The stripes build strategy showed a strong dependence on the process parameter A- Hatch spacing and B-Interlayer rotation. It should be noted that A was kept due to hierarchy as the interaction AB was significant. The interlayer rotation effect is illustrated in Figure 6a for the stripes strategy. Here, a 90° interlayer rotation resulted in no dependence on the A-Hatch spacing. With a 45° interlayer rotation, this, on the other hand, resulted in a strong dependence (Figure 6a). The interlayer rotation effect was physically significant for the stripes build strategy (Figure 6b), whereas the effect for the chessboard strategy (Figure 6c) and hexagonal strategy (Figure 6d) was less evident. It is important to note here that the qualitative dependence of the crack arrest force on the process parameters were the same as for that of the impact energy. The analysis of the impact energy suggests that the impact energy was strongly dependent on the geometry of the fusion zone and the crack arrest forces suggest a similar dependence, supporting that the fusion zone is dominant, especially in the regions between each consecutively built layer. Further support for the fact that the fusion zone geometry was dominant was that no such relationship was found for neither hydrogen nor oxygen. Both hydrogen and oxygen are otherwise often regarded as common causes of embrittlement.

3.4. Fractography

The differences in crack propagation between the different build strategies were investigated through fractography. It should here be noted that all fractures were macroscopically brittle, which can also be seen in the energy level as most of the tests resulted in being under 27 J. Figure 7a–c shows the fractured surface of a chessboard family 1. This fracture surface shows a mixed-mode fracture on the microscopic level.
In Figure 7a, the main feature is a smooth featured surface that is an oxidized surface surrounded by ductile features with ductile ridges and dimples. Dimples are also shown in Figure 7b, displaying an apparent ductile fracture in the matrix. The geometry and attributes correspond to typical defects related to defects in the fusion zone, suggesting a lack of fusion or severe oxidation as a base mechanism. In the fracture, unmelted particles could also be found, supporting the fact that the lack of fusion is the driving element for the crack propagation (Figure 7c).
Figure 8a–c shows the chessboard family 2 displaying a predominantly ductile behavior with dimples (Figure 8a). In the dimples, spherical non-metallic inclusions could be found (Figure 8b) as well as regions with residual oxide scales (Figure 8c).
Fracture surfaces from the hexagonal family 1 are shown in Figure 9a–c. The layered structure in Figure 9a shows how the crack propagated along the fusion zone path in between each built layer, (flat regions and then works itself across the printed layer); Figure 9b shows a flat surface with easy crack propagation along the fusion zone; and Figure 9c illustrates the ductile surface at the step where the crack propagates across the built layer. It is important to note here that this type of step is not as exact nor as visible using the chessboard strategy, suggesting that the fusion lines were less continuous and possibly exhibited a more significant tortuosity than for the hexagonal printing strategy. It should also be noted that unmelted particles could also be found in the hexagonal printing strategy.

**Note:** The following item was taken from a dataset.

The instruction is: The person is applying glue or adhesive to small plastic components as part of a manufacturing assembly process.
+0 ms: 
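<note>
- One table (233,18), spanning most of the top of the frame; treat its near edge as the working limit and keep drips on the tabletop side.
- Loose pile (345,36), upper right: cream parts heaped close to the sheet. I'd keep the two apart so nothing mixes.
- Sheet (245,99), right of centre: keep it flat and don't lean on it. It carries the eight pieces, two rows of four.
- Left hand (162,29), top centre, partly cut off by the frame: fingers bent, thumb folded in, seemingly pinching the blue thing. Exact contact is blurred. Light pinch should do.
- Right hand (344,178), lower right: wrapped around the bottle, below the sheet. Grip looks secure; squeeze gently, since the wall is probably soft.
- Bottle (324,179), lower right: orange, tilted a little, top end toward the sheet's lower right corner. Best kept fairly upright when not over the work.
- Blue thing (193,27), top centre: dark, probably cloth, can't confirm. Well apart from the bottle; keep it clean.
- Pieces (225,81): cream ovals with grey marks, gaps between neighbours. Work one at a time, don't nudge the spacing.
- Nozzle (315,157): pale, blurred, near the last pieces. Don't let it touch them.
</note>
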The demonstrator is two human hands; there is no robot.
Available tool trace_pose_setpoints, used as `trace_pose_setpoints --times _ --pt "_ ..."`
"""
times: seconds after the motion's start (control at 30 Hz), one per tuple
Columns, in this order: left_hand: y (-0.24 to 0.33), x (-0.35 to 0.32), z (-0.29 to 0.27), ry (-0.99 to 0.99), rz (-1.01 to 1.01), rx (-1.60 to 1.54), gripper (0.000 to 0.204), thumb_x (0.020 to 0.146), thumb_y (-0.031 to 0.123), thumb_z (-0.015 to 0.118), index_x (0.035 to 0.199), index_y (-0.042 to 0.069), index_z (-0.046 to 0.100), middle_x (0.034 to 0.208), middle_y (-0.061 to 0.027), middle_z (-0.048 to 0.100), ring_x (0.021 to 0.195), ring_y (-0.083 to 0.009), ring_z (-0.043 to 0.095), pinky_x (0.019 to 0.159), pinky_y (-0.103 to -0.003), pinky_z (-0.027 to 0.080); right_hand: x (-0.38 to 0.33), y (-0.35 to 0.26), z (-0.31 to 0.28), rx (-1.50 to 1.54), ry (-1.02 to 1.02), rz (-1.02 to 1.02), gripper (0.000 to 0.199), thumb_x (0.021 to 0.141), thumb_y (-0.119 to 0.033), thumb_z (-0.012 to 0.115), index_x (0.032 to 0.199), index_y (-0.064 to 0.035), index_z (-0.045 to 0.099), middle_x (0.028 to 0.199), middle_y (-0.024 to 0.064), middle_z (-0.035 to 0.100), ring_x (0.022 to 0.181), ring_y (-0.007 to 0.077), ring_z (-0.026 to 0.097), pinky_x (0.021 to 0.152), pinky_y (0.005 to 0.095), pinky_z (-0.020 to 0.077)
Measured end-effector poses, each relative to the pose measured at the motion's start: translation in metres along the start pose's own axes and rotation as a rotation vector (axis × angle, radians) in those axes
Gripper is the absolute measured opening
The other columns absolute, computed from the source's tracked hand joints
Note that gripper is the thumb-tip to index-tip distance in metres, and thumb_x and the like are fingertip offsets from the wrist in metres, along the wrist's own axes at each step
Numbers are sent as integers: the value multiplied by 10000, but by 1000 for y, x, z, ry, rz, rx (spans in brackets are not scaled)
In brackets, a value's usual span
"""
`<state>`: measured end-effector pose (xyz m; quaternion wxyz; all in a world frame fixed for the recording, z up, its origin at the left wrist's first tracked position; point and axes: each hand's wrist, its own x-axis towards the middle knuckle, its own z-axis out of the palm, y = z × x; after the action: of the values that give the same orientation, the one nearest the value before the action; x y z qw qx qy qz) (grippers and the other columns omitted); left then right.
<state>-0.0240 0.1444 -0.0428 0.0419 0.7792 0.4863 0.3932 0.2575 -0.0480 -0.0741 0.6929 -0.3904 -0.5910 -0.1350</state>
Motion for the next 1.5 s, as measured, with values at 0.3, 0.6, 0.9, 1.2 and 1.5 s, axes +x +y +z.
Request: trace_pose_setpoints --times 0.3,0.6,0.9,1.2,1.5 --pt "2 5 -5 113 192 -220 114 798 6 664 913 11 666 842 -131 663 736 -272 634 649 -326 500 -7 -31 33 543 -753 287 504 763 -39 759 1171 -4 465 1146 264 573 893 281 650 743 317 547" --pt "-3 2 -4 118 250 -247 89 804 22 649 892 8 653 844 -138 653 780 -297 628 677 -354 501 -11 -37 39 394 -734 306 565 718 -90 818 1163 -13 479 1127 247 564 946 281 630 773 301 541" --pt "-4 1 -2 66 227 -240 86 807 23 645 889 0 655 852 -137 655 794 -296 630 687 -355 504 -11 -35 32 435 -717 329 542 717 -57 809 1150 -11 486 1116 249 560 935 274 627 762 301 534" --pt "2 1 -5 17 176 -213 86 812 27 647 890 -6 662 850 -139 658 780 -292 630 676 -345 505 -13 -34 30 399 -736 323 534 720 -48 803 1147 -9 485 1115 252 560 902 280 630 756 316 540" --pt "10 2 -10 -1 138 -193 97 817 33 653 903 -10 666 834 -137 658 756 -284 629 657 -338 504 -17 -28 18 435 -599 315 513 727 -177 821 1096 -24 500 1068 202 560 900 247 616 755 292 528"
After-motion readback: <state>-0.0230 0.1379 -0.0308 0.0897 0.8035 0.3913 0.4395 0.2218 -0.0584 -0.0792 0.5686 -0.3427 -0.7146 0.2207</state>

Figure 10a–c shows the fracture surfaces for Hexagonal family 2. In Figure 10a, a mixed-mode fracture surface is seen where the brittle region appears similar to a fusion zone failure between each build layer. In Figure 10a, a spherical non-metallic inclusion is also seen. In addition to the ductile ridges in the fusion-zone dimples are visible outside the fusion zone. In the ductile areas with dimples, pore-like features are seen with non-metallic residues; Figure 10b suggests that these were not shrinkage porosity, but rather a hole after a spherical particle had been torn out. No unmelted particles could be seen in this sample, and ductile ridges and dimples with an appearance in Figure 10c dominated the fracture surface.

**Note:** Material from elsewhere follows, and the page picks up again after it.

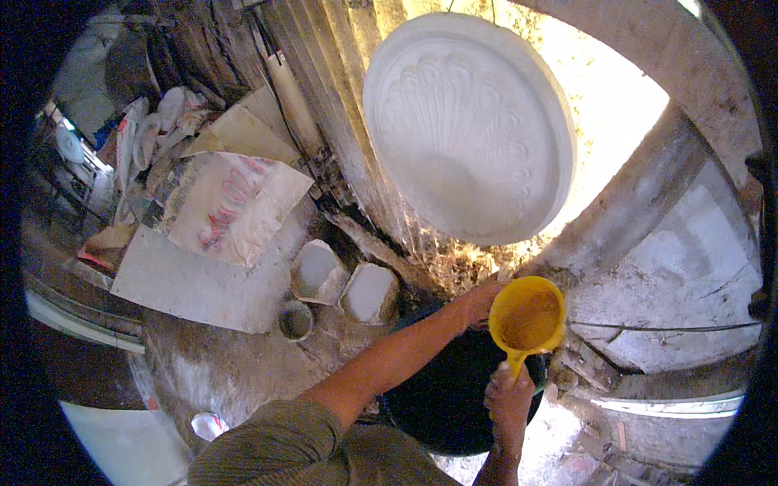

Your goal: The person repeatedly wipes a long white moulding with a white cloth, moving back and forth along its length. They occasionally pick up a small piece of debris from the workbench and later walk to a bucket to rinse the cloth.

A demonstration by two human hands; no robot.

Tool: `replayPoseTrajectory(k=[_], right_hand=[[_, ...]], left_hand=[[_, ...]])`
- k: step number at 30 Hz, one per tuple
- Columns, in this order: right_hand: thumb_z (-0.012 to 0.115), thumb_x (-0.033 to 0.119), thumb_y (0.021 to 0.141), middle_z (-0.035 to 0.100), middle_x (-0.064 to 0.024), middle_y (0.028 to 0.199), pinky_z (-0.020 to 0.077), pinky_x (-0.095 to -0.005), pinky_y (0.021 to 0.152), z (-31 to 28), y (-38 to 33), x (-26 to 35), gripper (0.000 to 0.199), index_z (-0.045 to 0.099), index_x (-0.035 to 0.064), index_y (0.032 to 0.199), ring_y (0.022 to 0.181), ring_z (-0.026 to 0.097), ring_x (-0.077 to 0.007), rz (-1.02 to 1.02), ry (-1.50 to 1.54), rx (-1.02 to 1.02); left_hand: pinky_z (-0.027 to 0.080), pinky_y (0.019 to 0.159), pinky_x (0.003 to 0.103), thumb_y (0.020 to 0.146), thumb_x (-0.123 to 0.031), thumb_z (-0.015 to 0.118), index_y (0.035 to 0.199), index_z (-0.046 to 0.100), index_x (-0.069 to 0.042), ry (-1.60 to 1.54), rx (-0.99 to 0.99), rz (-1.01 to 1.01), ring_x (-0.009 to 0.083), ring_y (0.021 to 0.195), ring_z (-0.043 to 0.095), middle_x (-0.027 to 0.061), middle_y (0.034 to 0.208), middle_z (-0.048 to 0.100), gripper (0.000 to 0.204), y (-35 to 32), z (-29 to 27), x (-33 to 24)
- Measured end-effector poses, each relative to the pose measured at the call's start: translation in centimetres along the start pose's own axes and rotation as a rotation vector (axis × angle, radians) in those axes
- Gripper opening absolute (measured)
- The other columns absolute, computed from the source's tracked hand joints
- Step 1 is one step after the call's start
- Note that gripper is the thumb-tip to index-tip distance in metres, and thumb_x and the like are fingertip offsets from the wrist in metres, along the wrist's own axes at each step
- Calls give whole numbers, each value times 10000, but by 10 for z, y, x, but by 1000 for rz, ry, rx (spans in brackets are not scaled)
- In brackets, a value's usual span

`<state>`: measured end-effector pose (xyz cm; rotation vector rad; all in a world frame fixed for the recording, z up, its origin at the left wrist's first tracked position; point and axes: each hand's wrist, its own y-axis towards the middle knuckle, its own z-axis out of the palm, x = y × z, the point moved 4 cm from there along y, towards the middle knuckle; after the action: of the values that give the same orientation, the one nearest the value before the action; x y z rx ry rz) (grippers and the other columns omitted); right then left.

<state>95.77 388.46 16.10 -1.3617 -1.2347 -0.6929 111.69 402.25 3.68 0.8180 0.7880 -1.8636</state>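
My right hand [510,397] is wrapped round the handle of a yellow dipper [527,312], tilted so that its round bowl faces up toward me. The inside of the bowl looks brownish; whether it holds liquid I cannot tell. Beneath it is a large black tub [438,397] with a dark interior. My left arm reaches across the tub, and my left hand [481,301] is at the far left side of the dipper's bowl. Its fingers are mostly hidden behind the bowl, so their grip does not show.
Beyond the tub hangs a big white oval plaster-like panel [470,130] with a shell relief, before a corrugated sheet [340,65]. To the left lie two blocky containers with pale contents [318,271] [369,293], a small grey cup [295,321] and a board [194,275] bearing a paper sack [239,206].
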Motion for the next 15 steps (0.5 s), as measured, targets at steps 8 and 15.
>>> replayPoseTrajectory(k=[8, 15], right_hand=[[300, 449, 980, 403, 5, 544, 272, -229, 286, 2, 46, -60, 525, 519, 33, 1214, 347, 348, -93, 168, 472, 155], [326, 422, 954, 488, -31, 559, 324, -265, 296, 22, 99, -80, 491, 547, 9, 1103, 345, 401, -161, 124, 882, 172]], left_hand=[[281, 1111, 398, 780, -568, 679, 1465, 141, -30, 10, -153, -55, 280, 1353, 290, 196, 1462, 277, 1024, -50, -1, -71], [310, 1080, 412, 636, -461, 822, 1373, 262, 27, 807, -454, 198, 319, 1296, 363, 227, 1372, 369, 1046, -68, -5, -112]])
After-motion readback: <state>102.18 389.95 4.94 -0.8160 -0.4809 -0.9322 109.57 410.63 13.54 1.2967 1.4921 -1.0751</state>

Figure 11a–c shows the fracture surface of the hexagonal family 3, where unmelted particles were found (Figure 11a). Aside from finding the layered fracture (Figure 11b), step-like features were also found, but were not as well-developed in the samples in hexagonal family 1, which had a smaller hatch spacing, but a higher scan speed. In Figure 11b, there was a large secondary crack visible in the center of the picture that could have developed into a step, exposing the fusion zone between layers. The secondary crack did, however, not develop and generate a crack along the fusion zone path. A possible explanation for this is shown in Figure 11c where a bare fusion zone is shown with an appearance resembling dimples. This sample had the lowest scan speed, suggesting that low scan speed promotes bonding in the fusion zone.

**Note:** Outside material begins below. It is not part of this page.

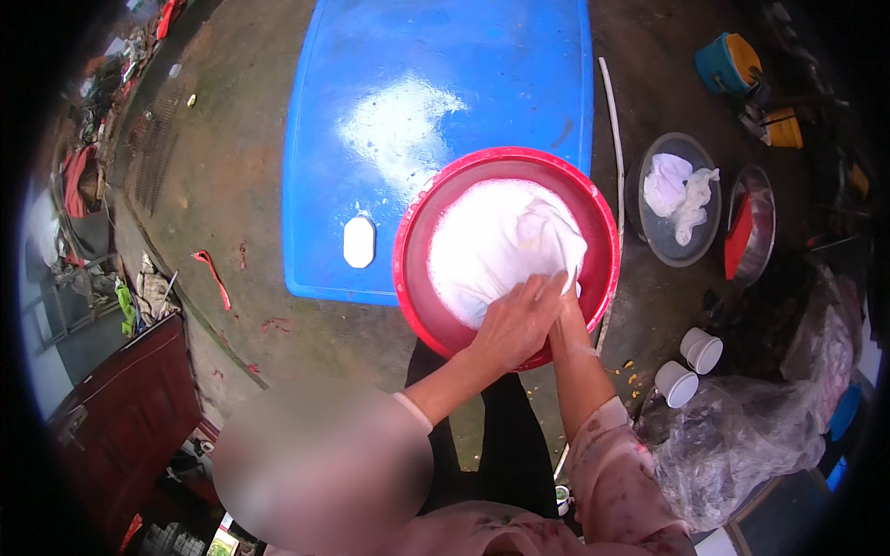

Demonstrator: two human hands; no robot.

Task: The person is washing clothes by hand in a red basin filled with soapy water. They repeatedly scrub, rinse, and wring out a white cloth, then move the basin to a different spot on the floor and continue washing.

Figure 12a shows the fracture surface of stripes family 3. In Figure 10a, a similar behavior, as above-mentioned, of material processing conditions with unmelted particles, porosity, combined with ductile features such as dimples and ductile ridges was found. Oxide scale could also be detected, as seen in Figure 12b. Furthermore, fusion zone-driven features could be seen, but were not as straightforward as that for the chessboard and the hexagonal scanning strategies families (Figure 12c). The tortuosity of the fusion zone appeared higher visually and may be affected by the interlayer rotation choice made.
In Figure 13a–c, the fractured surface stripes family 2 is shown. In the absence of continuous fusion zones (Figure 13a), larger dimples and well-developed ductile ridges were found (Figure 13b) and the dominating defect appeared as oxides (Figure 13c). There was also a ductile fracture, void nucleation, and some dimples.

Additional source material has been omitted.